Bug 792235 – High CPU load after mounts changes

After an evaluation, GNOME has moved from Bugzilla to GitLab. Learn more about GitLab.
No new issues can be reported in GNOME Bugzilla anymore.
To report an issue in a GNOME project, go to GNOME GitLab.
Do not go to GNOME Gitlab for: Bluefish, Doxygen, GnuCash, GStreamer, java-gnome, LDTP, NetworkManager, Tomboy.

Bug 792235 - High CPU load after mounts changes


Summary:	High CPU load after mounts changes


Status:	RESOLVED FIXED

Product:	gnome-settings-daemon
Classification:	Core
Component:	housekeeping
Version:	unspecified
Hardware:	Other Linux

Importance:	Normal normal
Target Milestone:	---
Assigned To:	Richard Hughes
QA Contact:	gnome-settings-daemon-maint

URL:
Whiteboard:

Depends on:
Blocks:

Reported:	2018-01-05 10:13 UTC by Ondrej Holy
Modified:	2018-02-01 08:20 UTC

See Also:
GNOME target:	---
GNOME version:	---

Attachments
housekeeping: Do nothing if mounts haven't changed since last time (3.22 KB, patch) 2018-01-05 10:15 UTC, Ondrej Holy	rejected	Details \| Review
housekeeping: Rate limit mounts_changed signal (3.08 KB, patch) 2018-01-05 10:15 UTC, Ondrej Holy	none	Details \| Review
housekeeping: Do not use g_list_length (1.37 KB, patch) 2018-01-05 10:15 UTC, Ondrej Holy	committed	Details \| Review
housekeeping: Rate limit mounts_changed signal (3.26 KB, patch) 2018-01-05 15:05 UTC, Ondrej Holy	reviewed	Details \| Review

Description Ondrej Holy 2018-01-05 10:13:51 UTC

If I cause 1000 mount_changes within 10 seconds, gsd-housekeeping is using more than 10% of CPU almost whole minute (even though that all those new mounts are ignored and even though that no other changes happening for rest of time). This can easily happen in enterprise environments, where autofs is heavily used. CPU usage with the following patches is less than 1%...

10% is not that bad, but this begins to be a problem when other GUnixMountsMonitor consumers (e.g. gvfsd-trash, gvfs-udisks2-volume-monitor...) do the same. I am preparing similar fixes also for them...

See:
https://bugzilla.redhat.com/show_bug.cgi?id=1154183

Comment 1 Ondrej Holy 2018-01-05 10:15:05 UTC

Created attachment 366366 [details] [review]
housekeeping: Do nothing if mounts haven't changed since last time

The housekeeping daemon can cause high CPU load for a quite long time
in situations when it recieved a big amount of mount_changed signals
within a short time.
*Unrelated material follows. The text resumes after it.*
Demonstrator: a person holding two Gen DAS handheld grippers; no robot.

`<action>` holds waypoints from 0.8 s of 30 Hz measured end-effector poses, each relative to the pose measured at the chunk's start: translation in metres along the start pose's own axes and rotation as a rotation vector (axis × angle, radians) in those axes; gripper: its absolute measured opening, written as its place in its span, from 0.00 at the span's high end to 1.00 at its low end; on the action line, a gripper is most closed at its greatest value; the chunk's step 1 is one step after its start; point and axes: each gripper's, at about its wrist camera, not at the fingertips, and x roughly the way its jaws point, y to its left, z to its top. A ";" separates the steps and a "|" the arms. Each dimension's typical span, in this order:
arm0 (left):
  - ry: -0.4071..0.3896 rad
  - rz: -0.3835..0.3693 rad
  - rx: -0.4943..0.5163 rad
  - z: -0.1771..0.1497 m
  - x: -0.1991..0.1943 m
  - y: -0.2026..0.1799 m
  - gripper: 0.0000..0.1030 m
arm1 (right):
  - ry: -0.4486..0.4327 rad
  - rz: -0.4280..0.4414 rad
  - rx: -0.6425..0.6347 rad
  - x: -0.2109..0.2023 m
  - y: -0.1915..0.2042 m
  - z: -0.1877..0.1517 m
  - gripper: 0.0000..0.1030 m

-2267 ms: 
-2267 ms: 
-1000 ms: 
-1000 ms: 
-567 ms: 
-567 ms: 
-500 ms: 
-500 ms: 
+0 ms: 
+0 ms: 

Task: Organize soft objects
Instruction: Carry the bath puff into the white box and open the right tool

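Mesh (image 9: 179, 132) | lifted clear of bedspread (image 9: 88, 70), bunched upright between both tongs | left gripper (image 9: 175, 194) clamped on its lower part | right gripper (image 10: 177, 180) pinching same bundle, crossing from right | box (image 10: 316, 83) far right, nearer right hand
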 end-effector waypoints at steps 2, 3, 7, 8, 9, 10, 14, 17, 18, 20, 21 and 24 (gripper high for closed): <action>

This can easily happen in enterprise environments,
where nfs and bind mounts are often used together with autofs. Use
g_unix_mounts_changed_since to check whether the mounts changed since
the last check. This prevents high CPU load after the last real change,
because the processing is slow and the daemon is not able to handle the
signals in real time.

Comment 2 Ondrej Holy 2018-01-05 10:15:10 UTC

Created attachment 366367 [details] [review]
housekeeping: Rate limit mounts_changed signal

The housekeeping daemon can cause high CPU load in situations when it
receives a big amount of mounts_changed signals within a short time.
The processing is slow and the daemon is not able to handle the signals
in real time. Let's limit the number of checks per time to reduce CPU
load.

Comment 3 Ondrej Holy 2018-01-05 10:15:16 UTC

Created attachment 366368 [details] [review]
housekeeping: Do not use g_list_length

Do not use g_list_length when the number of elements can be easily
counted in the previous for-cycle.

Comment 4 Ondrej Holy 2018-01-05 10:16:54 UTC

Philip, don't you have any comments to this?

Comment 5 Philip Withnall 2018-01-05 12:42:37 UTC

Review of attachment 366366 [details] [review]:

Looks OK to me. The old code would never have worked, because time_read was always NULL.

Comment 6 Philip Withnall 2018-01-05 12:47:33 UTC

Review of attachment 366367 [details] [review]:

::: plugins/housekeeping/gsd-disk-space.c
@@ +926,3 @@
+        else if (time_read > 0)
+                ldsm_mounts_changed_id = g_timeout_add_seconds (MOUNTS_CHANGED_RATE_SECONDS,
+                                                                ldsm_mounts_changed_cb, NULL);

Surely if you’re going to defer the work to ldsm_mounts_changed_cb(), you should return early here? Otherwise you call ldsm_check_all_mounts() once now *and* once in the timeout callback.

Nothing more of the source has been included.